__Exercise requirements__
Beneath this line are entries. Copy the range from the line with "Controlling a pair" to the line with "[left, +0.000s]", ends included, exactly; leave pictures out.
━━━━━━━━━━━━━━━━
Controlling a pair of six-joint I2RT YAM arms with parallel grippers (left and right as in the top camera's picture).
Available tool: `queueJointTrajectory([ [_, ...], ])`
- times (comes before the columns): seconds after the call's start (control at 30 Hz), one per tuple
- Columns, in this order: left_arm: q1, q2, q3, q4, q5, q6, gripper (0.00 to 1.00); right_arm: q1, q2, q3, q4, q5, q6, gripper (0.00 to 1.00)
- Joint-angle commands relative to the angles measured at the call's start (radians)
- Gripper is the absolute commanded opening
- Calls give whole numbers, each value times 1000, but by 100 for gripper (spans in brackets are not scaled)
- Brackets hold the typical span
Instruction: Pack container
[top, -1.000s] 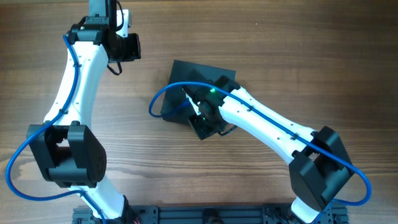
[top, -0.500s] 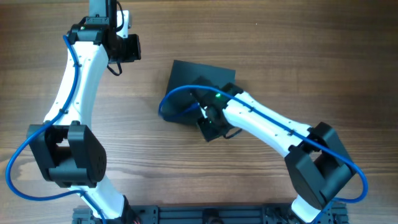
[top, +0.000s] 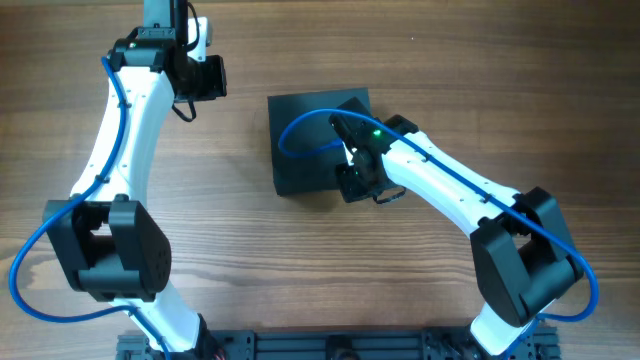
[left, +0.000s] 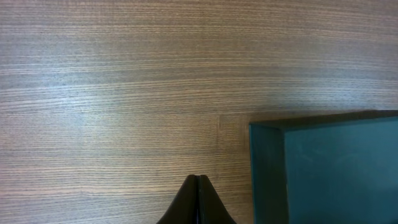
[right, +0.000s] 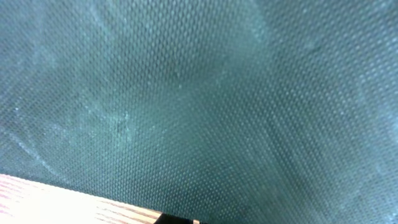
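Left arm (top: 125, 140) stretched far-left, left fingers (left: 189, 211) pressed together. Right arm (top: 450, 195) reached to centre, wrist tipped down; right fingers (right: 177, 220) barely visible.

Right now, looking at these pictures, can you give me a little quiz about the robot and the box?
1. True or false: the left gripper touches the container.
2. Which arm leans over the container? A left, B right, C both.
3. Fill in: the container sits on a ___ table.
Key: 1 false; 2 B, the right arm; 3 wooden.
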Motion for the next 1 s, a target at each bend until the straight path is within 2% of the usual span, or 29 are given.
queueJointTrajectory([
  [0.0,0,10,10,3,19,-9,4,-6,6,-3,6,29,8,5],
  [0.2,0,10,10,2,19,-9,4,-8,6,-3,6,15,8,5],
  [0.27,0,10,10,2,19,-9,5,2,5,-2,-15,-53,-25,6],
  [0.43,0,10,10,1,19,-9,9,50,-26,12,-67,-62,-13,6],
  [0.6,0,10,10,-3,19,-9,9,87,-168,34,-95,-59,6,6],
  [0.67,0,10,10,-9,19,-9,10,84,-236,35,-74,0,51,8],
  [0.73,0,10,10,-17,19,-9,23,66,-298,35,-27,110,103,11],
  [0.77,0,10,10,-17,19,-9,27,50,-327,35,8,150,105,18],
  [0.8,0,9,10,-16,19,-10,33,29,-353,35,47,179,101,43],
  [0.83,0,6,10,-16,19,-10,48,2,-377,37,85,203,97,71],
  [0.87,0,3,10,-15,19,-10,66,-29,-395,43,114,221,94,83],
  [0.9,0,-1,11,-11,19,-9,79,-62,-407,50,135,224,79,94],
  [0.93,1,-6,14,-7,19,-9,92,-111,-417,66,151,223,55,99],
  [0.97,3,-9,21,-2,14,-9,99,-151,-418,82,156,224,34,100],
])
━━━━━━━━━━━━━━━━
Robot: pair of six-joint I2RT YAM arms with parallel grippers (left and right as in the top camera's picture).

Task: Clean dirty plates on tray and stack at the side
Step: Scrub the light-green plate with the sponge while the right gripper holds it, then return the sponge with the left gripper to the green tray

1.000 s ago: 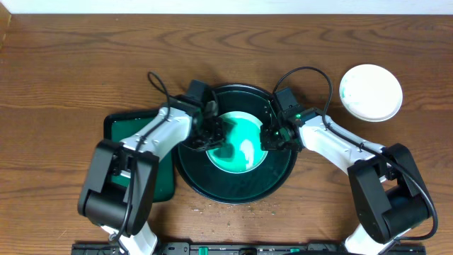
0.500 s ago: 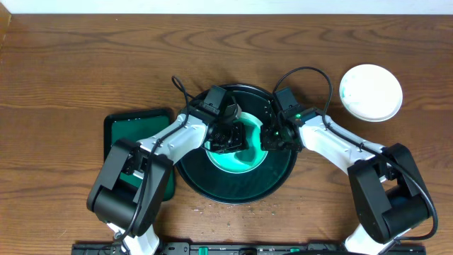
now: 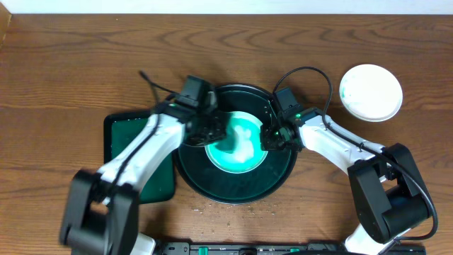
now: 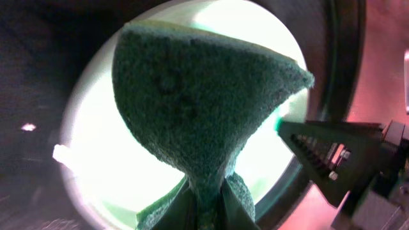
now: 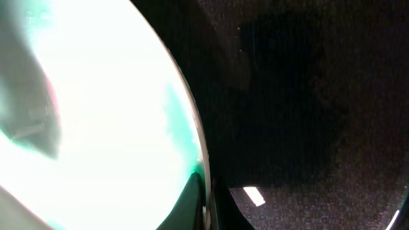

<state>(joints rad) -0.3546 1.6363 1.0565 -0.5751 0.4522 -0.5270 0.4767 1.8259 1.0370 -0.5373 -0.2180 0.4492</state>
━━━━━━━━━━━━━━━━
__Written answer__
Controlling a pair of six-joint I2RT YAM arms with parallel grippers (left and right as in the top camera's picture).
Available tool: `queueJointTrajectory([ [_, ...], ])`
- times (comes before the columns): seconds after the call's start (control at 30 Hz), one per tuple
- Columns, in this order: left_arm: q1, q2, q3, q4, q5, q6, gripper (0.00 to 1.00); right_arm: q1, q2, q3, q4, q5, q6, gripper (0.00 to 1.00)
- Joint-angle commands relative to the angles measured at the call's start (radians)
- Gripper is the absolute commanded opening
- Calls give whole numbers, each value times 1000, but by 100 for gripper (spans in brackets are not scaled)
- Brackets hold the typical span
Instruction: Pack container
[top, -1.000s] 
[top, -0.500s] 
[top, +0.000s] 
[left, +0.000s] 

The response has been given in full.